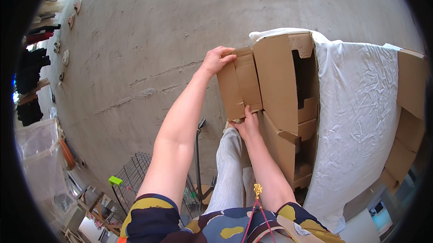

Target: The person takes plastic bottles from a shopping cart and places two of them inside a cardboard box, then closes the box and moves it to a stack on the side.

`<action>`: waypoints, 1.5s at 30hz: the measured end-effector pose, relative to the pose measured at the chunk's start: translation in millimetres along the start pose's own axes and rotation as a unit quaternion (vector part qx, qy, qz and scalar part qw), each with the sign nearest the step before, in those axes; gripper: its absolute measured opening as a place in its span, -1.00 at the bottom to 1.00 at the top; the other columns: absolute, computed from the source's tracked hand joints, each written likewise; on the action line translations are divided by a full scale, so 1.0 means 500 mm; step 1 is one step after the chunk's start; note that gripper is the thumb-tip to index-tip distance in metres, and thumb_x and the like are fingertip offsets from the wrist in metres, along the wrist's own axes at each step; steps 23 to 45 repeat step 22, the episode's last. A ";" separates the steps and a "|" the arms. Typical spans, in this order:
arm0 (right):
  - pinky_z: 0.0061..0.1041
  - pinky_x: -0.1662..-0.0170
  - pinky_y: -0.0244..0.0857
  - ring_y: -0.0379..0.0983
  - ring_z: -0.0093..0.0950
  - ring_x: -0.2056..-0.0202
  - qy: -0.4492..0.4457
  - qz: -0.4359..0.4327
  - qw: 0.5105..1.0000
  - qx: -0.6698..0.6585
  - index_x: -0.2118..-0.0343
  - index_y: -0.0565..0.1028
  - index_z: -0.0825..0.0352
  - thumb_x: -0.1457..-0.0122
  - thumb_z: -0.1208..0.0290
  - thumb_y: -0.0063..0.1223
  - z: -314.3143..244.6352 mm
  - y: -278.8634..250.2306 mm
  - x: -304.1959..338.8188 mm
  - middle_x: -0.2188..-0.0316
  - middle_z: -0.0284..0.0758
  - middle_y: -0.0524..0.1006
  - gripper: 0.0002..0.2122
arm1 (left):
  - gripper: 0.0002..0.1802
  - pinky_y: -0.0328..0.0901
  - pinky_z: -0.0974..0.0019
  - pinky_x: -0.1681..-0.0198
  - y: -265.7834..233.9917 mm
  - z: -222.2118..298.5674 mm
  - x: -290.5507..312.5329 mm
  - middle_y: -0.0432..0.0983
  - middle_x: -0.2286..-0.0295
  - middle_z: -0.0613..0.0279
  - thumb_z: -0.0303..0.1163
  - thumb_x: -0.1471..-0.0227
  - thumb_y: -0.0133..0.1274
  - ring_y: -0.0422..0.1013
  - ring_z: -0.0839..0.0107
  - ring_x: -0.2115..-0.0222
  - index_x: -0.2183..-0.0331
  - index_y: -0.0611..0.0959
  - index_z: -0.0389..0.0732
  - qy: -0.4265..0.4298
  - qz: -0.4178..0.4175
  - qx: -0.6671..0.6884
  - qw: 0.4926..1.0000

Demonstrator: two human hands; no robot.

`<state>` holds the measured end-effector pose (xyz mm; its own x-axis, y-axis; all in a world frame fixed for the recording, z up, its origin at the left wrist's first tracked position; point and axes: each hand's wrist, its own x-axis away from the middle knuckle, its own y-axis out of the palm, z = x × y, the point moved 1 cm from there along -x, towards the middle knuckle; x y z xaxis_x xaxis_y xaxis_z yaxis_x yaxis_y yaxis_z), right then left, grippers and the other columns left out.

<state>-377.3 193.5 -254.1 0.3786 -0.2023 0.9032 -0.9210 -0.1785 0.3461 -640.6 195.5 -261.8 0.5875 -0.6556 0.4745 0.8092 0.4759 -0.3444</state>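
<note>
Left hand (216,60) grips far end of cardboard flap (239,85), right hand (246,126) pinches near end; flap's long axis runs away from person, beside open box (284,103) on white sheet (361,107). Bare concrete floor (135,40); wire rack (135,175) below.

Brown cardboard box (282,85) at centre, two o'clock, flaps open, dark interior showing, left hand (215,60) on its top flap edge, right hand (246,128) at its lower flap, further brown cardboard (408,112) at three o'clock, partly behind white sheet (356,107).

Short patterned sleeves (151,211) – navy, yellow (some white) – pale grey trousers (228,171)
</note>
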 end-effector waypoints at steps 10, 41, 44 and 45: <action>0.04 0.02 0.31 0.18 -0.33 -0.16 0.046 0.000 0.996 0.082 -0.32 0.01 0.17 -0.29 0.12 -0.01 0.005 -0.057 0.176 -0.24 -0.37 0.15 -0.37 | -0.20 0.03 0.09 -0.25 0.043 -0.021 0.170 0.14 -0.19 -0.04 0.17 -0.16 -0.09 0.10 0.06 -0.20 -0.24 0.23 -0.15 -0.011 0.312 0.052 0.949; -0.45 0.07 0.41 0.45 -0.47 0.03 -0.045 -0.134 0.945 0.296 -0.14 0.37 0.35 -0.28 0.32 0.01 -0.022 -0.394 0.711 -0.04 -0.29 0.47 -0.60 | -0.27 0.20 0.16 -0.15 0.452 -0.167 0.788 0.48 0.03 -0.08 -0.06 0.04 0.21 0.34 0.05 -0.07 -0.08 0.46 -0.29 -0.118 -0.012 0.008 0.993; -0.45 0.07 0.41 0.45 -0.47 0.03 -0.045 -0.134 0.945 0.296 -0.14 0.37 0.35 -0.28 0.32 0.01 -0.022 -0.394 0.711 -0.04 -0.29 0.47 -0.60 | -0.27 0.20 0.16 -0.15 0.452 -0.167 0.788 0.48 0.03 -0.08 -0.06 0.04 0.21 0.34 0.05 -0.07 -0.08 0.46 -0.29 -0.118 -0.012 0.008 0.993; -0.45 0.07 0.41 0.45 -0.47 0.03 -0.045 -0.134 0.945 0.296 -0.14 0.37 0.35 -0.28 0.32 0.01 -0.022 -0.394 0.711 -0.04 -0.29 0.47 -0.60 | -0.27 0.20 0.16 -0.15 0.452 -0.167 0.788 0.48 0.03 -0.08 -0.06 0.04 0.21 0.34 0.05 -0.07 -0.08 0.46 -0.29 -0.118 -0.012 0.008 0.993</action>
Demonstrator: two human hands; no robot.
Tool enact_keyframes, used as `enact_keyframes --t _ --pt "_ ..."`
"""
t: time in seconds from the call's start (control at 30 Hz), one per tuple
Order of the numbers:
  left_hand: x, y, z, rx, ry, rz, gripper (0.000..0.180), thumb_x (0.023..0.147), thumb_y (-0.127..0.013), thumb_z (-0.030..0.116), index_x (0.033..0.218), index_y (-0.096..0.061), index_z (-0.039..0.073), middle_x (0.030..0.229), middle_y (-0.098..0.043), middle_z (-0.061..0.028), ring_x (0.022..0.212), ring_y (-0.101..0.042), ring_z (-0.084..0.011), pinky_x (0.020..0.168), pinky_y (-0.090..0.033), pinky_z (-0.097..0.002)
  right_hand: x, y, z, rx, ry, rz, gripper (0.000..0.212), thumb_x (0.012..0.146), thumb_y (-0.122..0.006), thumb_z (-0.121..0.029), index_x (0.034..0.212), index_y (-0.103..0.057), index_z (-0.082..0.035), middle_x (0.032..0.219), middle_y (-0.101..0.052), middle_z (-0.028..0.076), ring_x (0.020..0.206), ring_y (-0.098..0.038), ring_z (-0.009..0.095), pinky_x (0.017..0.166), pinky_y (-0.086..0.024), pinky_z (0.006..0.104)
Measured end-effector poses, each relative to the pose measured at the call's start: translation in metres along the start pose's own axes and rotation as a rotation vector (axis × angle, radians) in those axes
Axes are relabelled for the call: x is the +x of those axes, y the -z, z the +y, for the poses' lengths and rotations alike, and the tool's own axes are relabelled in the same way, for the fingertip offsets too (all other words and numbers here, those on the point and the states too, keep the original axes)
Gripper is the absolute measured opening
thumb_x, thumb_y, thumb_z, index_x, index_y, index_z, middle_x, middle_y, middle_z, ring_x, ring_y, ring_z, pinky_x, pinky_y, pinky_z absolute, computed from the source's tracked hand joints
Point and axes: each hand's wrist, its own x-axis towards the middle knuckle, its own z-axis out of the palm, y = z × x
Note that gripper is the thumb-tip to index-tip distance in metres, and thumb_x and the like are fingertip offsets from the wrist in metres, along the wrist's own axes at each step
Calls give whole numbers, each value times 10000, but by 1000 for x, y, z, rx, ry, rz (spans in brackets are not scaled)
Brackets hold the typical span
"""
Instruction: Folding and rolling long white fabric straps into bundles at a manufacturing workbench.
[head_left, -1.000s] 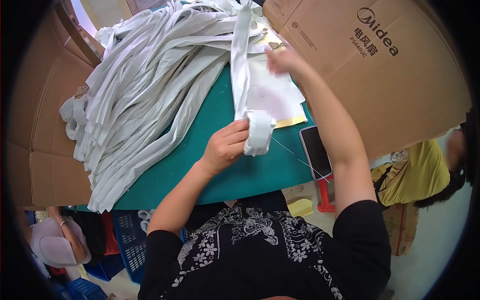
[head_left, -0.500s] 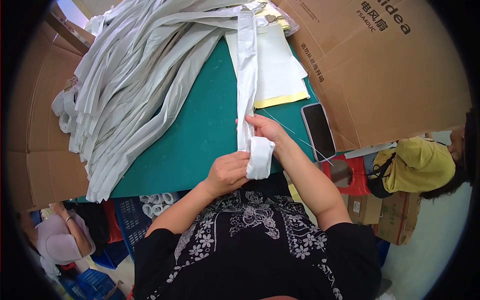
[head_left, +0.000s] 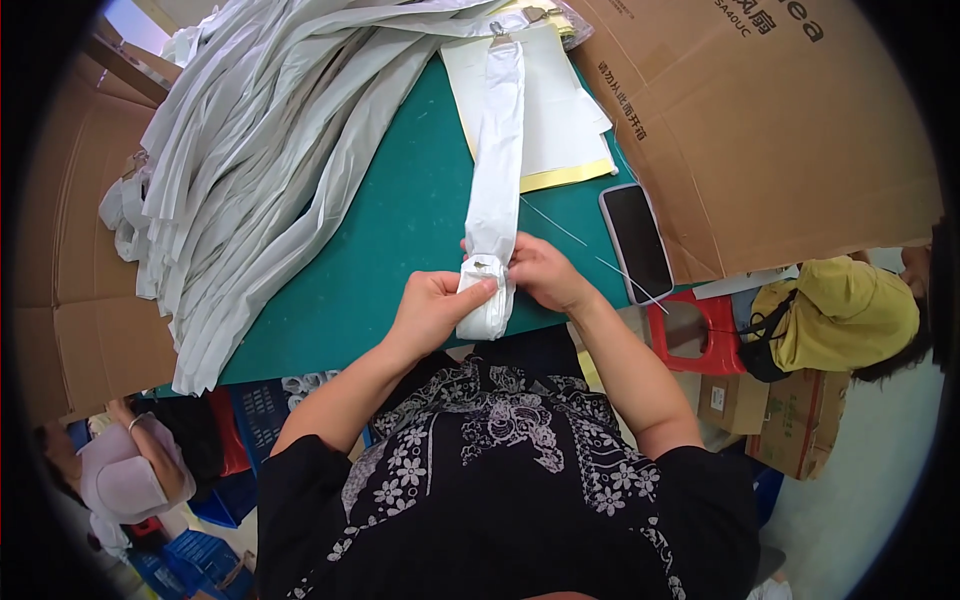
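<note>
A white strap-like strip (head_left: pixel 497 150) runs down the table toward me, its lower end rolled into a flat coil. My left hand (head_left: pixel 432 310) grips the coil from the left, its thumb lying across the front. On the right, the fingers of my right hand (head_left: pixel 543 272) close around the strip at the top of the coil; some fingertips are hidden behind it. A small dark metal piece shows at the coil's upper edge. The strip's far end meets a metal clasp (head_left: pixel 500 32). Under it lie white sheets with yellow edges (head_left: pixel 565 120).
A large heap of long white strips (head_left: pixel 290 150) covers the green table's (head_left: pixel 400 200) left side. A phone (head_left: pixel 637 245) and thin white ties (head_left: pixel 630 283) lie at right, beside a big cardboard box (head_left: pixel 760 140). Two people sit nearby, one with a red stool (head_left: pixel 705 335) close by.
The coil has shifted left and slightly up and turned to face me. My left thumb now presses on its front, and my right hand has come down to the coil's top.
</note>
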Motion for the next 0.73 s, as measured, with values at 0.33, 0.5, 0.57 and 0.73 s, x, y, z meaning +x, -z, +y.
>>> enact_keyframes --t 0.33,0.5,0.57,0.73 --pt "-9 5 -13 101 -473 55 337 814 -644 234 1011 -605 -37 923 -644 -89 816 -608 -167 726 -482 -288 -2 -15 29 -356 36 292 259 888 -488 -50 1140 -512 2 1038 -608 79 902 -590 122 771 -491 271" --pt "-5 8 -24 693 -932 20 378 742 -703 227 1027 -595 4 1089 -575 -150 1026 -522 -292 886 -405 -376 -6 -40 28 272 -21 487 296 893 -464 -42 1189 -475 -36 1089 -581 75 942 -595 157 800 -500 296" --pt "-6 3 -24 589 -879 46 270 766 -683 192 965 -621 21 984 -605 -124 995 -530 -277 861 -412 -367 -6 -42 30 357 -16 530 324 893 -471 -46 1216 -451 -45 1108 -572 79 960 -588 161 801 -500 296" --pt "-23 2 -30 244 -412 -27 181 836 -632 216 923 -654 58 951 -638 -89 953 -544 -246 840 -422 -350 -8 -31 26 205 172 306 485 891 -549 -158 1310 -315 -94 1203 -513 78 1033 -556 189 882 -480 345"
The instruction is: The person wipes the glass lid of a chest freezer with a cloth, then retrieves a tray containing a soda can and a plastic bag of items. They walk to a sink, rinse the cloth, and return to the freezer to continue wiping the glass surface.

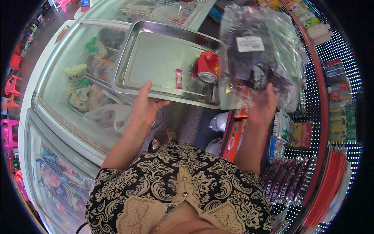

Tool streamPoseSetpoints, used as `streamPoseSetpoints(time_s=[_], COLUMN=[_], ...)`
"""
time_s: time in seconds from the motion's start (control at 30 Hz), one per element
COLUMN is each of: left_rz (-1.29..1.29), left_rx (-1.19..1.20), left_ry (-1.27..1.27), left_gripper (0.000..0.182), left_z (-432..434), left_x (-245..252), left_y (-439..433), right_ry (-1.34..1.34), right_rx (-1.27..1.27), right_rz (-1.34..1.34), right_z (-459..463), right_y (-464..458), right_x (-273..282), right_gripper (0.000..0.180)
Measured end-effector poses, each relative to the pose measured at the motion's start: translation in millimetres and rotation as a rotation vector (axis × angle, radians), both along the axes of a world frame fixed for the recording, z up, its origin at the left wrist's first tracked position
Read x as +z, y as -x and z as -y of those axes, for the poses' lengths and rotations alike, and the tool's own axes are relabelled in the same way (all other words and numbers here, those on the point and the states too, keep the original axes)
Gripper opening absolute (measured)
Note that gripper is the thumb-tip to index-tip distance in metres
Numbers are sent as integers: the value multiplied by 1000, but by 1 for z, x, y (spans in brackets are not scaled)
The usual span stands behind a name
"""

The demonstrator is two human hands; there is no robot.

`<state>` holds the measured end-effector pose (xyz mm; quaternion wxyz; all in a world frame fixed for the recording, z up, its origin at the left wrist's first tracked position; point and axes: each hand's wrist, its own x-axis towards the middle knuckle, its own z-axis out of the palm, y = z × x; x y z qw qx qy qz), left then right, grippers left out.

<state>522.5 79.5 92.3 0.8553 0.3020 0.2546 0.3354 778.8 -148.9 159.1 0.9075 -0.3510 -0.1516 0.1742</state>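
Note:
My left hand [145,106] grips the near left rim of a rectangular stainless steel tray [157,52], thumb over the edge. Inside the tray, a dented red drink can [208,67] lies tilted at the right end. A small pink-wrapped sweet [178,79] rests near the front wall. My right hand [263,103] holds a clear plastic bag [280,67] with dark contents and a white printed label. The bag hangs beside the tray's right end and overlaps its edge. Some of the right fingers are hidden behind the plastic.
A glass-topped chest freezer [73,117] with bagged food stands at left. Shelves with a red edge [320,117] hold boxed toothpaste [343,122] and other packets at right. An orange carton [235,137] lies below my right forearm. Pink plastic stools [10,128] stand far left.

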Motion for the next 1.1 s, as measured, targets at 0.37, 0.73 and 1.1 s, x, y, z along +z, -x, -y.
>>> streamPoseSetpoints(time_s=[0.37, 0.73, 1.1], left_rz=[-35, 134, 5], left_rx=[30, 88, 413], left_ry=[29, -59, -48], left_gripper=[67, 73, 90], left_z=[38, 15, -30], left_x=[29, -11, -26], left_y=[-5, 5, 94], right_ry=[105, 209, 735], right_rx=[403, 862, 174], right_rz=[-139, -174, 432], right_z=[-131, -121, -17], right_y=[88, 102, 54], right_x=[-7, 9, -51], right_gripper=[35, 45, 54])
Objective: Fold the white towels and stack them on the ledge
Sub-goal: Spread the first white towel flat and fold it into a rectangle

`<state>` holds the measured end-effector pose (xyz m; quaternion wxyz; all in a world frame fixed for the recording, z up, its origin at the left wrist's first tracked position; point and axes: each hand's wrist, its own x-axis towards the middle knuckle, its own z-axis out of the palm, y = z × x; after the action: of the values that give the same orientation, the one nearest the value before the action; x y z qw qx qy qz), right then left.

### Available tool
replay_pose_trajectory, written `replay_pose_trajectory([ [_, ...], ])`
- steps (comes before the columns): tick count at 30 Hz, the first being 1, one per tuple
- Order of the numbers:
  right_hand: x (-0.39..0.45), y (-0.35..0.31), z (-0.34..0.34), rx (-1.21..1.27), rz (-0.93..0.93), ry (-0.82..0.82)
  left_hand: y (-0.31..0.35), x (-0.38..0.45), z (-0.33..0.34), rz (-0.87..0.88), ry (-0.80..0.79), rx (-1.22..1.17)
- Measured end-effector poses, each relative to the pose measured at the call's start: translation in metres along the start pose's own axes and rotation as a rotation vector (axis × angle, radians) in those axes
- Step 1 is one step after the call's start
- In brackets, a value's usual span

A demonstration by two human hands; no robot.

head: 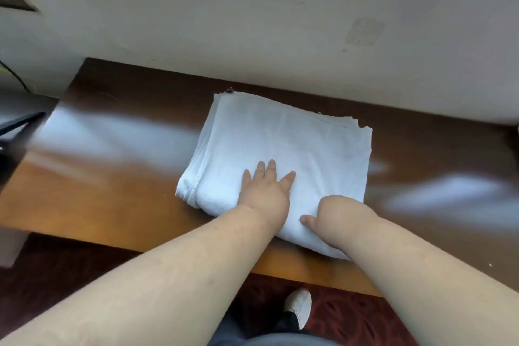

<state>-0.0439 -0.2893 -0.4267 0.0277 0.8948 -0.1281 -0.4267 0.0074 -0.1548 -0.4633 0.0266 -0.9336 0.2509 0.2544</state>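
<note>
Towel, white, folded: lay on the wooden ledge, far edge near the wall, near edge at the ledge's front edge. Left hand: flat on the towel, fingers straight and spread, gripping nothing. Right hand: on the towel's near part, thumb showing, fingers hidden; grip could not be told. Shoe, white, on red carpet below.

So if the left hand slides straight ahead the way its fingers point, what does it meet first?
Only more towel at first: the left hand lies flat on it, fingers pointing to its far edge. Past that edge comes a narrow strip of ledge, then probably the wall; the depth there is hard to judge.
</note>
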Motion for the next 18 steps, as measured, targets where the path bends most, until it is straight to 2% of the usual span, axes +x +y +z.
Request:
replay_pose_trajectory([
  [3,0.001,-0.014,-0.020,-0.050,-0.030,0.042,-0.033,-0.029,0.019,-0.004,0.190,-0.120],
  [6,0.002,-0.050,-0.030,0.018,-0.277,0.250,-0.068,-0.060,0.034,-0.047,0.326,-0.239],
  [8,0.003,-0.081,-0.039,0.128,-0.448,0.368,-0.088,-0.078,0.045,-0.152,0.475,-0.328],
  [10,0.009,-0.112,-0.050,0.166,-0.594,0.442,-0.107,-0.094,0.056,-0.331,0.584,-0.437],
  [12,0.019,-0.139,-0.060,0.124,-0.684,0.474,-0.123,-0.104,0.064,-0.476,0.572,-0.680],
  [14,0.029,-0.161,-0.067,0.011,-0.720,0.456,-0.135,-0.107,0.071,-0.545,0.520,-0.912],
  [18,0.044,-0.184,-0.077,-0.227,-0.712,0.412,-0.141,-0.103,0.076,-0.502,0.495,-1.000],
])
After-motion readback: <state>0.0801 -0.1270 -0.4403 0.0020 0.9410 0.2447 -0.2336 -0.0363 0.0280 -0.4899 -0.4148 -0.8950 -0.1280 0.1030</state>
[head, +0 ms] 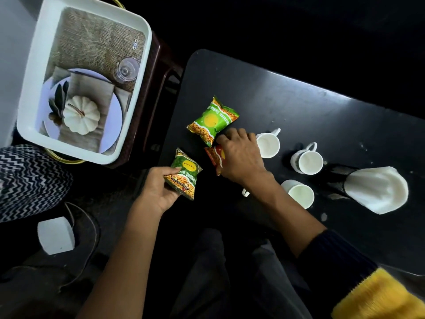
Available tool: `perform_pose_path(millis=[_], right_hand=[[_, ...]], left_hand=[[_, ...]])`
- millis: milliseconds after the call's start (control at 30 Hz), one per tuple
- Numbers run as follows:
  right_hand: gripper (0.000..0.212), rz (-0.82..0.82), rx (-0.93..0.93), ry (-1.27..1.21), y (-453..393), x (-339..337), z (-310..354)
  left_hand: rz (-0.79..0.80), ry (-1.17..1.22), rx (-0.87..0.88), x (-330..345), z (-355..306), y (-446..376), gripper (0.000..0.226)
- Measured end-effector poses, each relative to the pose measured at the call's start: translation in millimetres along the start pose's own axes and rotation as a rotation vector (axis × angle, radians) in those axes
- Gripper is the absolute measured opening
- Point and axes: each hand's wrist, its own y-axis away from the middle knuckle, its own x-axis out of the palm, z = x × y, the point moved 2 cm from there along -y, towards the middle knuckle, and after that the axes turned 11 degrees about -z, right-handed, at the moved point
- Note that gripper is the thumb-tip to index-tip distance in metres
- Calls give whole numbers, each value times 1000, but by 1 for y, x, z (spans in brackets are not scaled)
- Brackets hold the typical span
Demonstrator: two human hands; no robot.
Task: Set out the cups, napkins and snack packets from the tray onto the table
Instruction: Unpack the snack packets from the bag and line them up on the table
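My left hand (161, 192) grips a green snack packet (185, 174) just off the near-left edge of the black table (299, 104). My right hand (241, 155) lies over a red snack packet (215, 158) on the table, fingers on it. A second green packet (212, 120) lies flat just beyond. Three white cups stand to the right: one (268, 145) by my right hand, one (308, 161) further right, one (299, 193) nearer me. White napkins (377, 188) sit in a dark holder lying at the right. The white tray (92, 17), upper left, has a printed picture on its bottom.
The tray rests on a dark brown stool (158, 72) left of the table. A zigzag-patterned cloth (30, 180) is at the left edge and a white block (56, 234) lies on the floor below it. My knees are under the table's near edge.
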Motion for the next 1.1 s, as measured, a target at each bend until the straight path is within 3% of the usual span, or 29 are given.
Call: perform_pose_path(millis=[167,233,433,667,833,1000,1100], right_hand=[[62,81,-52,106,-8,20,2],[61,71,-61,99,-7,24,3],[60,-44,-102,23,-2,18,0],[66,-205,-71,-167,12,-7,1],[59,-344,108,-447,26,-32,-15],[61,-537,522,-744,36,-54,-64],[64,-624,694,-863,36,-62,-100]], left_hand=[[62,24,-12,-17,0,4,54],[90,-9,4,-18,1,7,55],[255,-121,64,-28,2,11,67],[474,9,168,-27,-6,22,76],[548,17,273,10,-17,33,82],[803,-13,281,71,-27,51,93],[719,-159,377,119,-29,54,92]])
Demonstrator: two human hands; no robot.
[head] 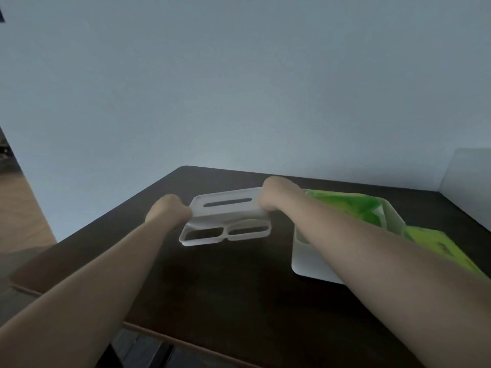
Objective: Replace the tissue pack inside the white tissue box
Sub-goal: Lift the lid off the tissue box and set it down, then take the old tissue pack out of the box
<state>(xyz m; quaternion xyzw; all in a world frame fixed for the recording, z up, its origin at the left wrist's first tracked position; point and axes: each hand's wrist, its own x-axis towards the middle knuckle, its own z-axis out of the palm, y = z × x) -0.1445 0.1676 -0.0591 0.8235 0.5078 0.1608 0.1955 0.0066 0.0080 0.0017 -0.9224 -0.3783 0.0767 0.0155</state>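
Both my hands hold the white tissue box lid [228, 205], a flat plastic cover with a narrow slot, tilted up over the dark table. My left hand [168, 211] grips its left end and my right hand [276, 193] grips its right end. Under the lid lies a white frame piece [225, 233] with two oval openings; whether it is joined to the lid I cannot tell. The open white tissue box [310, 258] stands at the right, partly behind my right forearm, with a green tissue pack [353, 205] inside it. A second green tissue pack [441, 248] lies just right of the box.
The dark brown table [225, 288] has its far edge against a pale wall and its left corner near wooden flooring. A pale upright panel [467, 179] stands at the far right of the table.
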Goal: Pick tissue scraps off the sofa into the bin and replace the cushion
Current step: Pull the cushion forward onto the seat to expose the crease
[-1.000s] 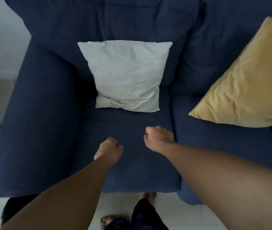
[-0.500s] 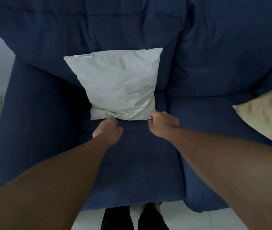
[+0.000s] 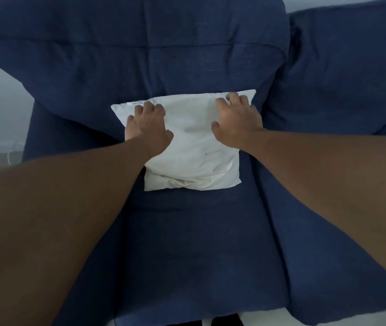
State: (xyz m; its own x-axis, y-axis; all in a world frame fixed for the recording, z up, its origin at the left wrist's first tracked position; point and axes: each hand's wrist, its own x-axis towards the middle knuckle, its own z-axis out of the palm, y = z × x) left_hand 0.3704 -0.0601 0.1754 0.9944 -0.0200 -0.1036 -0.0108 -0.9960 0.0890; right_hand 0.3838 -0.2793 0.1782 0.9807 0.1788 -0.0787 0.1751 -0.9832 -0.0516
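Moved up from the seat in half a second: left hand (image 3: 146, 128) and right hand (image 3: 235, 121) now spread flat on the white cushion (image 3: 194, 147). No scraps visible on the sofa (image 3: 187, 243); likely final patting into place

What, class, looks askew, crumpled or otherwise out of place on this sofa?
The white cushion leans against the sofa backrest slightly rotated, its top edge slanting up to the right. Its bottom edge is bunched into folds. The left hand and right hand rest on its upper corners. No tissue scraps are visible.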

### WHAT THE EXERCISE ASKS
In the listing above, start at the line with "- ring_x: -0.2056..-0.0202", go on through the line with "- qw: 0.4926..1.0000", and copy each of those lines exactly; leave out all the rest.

### WRITTEN SOLUTION
  - ring_x: -0.2056..-0.0202
  - qy: -0.4492..0.4457
  - qz: -0.4359..0.4327
  - qw: 0.5105..1.0000
  - qx: -0.6698..0.6585
  - index_x: -0.2118..-0.0343
  - index_y: -0.0565..0.1028
  - index_z: -0.0825..0.0352
  - thumb_x: -0.1457..-0.0122
  - thumb_z: -0.1208..0.0290
  - thumb_y: -0.0063..0.1223
  - z: -314.3143..244.6352 mm
  - y: -278.8634..250.2306 mm
  - x: -304.1959..338.8188 mm
  - middle_x: -0.2188..-0.0316
  - middle_z: -0.0284..0.0758
  - middle_y: -0.0524..0.1006
  - gripper: 0.0002..0.2122
arm1 (left):
  - gripper: 0.0002..0.1802
  - pinky_y: -0.0328..0.0901
  - pinky_z: -0.0974..0.0019
  - pinky_x: -0.1681..-0.0198
  - y: -265.7834..233.9917 mm
  - z: -222.2118..298.5674 mm
  - x: -290.5507..312.5329 mm
  - middle_y: -0.0432..0.0983
  - middle_x: -0.2286..-0.0295
  - middle_z: -0.0613..0.0279
  - thumb_z: -0.0303..0.1163
  - thumb_x: -0.1471..-0.0227
  - thumb_y: -0.0133..0.1274
  - ring_y: -0.0422..0.1013
  - ring_z: -0.0839..0.0107
  - ring_x: -0.2115..-0.0222
  - index_x: -0.2183..-0.0331
  - index_y: -0.0611..0.0959
  - index_z: -0.0389..0.0732
  - qy: -0.4265..0.4298
  - qz: -0.4178..0.4175
  - qx: -0.6671..0.6884
  - qw: 0.4926..1.0000

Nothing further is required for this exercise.